Wednesday, June 13, 2007

Quill Awards Bathe in Southern Voices

The Quill award finalists were announced this past week! What, you ask, are the Quills? Quills are to books, the equivalent of Oscars for movies and Tonys for theatre. There are five nominees in 18 categories such as general fiction, humor, romance, business, graphic novels, history, and poetry. This October, all winners will dine at Lincoln Center while NBC televises the event.

I’m excited to report the audio books have a “down-home” flavor. All five nominees are narrated by southern voices. So, without further ado, the nominees are…

Can’t Wait to Get to Heaven by Fannie Flagg, as read by the author, is a native of Birmingham, Alabama. Her sweet voice adds spark to eighty-something Mrs. Elner Shimfissle’s quirky life. One minute she is up a tree picking figs and the next off pondering the meaning of life. Library Journal says, “she still can mix humor, wisdom, and pathos in highly memorable characters that made [her] earlier books successes.”

I Like You: Hospitality Under the Influence by Amy Sedaris, as read by the author, grew up in Raleigh, North Carolina. Sedaris is like listening to a Southerner on speed, since she combines her hometown sound with a New Yorker’s urgency. Publisher’s Weekly says, “Sedaris sounds like she's throwing a party in the studio and listeners would be foolish not to RSVP.”

Mississippi Sissy by Kevin Sessums, as read by the author, grew up in Forest, Mississippi. Sessums knew he was different from other little boys: since he worshiped Arlene Francis and not Mickey Mantle.

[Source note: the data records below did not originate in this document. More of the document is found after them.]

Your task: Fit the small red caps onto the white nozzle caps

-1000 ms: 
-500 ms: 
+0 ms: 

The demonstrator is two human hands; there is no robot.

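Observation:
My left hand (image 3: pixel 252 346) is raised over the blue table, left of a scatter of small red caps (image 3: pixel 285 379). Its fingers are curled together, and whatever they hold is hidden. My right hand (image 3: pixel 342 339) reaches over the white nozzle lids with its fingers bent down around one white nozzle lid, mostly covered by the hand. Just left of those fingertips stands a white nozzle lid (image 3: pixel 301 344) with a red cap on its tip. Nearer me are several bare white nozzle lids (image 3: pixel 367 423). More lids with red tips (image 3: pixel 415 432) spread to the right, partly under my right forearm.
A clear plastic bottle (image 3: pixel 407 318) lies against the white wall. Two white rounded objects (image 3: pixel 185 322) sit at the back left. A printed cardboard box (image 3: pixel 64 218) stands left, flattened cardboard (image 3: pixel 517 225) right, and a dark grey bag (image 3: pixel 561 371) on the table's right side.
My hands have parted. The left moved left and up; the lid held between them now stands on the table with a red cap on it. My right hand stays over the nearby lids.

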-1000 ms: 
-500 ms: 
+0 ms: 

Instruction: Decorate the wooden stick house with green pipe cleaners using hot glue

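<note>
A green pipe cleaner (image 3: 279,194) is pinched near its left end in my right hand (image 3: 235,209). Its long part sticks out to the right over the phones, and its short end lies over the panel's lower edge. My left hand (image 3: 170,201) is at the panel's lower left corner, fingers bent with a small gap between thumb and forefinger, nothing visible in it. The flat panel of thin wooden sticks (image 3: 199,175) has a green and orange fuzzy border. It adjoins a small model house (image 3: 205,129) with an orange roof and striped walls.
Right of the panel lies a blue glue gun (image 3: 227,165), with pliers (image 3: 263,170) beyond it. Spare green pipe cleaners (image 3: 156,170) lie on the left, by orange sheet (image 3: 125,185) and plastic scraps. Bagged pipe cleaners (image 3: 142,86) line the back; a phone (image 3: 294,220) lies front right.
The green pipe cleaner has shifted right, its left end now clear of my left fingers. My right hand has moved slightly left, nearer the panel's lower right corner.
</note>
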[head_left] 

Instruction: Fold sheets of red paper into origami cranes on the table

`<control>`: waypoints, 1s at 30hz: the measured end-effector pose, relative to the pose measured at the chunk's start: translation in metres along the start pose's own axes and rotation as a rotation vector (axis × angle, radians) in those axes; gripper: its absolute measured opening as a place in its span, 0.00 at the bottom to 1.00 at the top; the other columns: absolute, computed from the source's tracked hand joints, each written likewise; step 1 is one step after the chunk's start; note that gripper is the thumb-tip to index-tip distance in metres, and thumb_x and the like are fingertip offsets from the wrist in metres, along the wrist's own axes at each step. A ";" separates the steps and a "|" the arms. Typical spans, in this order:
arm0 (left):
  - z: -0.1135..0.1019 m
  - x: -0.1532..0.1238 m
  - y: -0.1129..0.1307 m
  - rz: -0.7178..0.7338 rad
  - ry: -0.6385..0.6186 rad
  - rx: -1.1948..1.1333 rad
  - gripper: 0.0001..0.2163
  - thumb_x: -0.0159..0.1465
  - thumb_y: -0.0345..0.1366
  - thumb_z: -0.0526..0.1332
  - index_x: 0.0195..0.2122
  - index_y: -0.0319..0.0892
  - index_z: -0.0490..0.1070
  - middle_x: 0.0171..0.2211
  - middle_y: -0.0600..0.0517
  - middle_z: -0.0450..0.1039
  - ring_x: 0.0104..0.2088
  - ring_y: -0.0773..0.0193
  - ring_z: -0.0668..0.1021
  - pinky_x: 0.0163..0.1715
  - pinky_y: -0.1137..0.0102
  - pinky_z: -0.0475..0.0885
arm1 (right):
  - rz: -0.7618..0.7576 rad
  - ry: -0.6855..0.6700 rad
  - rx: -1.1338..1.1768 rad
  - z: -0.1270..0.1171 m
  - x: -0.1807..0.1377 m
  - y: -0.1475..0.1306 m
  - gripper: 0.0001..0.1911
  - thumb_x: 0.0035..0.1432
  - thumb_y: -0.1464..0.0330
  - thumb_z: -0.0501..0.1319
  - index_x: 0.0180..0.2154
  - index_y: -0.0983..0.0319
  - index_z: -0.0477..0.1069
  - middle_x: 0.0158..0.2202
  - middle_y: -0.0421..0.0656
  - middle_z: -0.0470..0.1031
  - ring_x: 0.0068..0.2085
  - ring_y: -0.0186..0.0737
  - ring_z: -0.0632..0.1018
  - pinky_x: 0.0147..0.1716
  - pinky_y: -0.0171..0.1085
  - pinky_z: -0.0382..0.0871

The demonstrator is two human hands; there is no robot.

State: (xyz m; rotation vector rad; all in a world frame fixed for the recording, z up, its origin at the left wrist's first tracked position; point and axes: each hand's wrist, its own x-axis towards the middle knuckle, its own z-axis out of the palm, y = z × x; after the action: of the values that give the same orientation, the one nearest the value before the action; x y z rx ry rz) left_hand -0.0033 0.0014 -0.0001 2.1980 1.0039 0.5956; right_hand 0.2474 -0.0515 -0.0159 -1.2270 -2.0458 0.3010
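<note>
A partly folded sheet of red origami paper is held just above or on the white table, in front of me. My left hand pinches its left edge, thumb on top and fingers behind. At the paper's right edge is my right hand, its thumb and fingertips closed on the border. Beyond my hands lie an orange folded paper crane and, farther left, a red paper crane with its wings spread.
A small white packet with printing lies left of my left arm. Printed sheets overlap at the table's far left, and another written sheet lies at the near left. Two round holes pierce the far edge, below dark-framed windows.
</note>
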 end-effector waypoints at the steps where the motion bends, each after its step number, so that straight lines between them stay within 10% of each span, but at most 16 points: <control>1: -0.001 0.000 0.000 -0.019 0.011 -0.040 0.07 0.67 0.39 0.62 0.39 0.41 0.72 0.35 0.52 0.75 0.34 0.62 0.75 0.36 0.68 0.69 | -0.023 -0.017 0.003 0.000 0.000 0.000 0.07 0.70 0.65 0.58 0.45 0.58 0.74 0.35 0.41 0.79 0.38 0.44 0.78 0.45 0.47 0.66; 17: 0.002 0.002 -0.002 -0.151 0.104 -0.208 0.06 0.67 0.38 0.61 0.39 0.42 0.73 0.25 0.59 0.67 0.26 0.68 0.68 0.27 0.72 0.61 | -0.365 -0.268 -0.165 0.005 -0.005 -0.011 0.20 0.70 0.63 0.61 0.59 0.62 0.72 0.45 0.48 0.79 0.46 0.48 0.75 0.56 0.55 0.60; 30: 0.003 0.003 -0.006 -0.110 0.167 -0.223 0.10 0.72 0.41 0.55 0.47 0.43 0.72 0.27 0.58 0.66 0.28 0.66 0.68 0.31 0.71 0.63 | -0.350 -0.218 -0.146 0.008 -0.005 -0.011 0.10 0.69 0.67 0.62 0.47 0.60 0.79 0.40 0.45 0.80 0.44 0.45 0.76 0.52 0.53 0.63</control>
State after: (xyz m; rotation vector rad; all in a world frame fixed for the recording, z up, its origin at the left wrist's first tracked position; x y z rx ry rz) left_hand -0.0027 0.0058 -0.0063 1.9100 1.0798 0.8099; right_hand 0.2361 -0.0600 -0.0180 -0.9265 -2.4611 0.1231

Publisher’s Weekly says, “Listeners accustomed to contemporary autobiographical titles should be forewarned that they are entering unapologetic gothic territory akin to that of Eudora Welty (a friend and mentor to Sessums) or even Flannery O'Connor.”

Thirteen Moons by Charles Frazier is read by actor Will Patton, a Charleston, South Carolina native. Publisher’s Weekly states, “Patton transforms the text into a tale that sounds as if it were meant to be read aloud. It's a story to be told by the fire over the course of a long winter…”

And, drum roll please, my money is on the classic To Kill a Mockingbird by Harper Lee as read by Sissy Spacek. The actual list suggests Sissy Spacek “performs the book” where as other nominees merely read theirs.

So, while you mow the lawn, water the garden, or travel to Yellowstone, spend your summer listening to these nominees, and decide for yourself.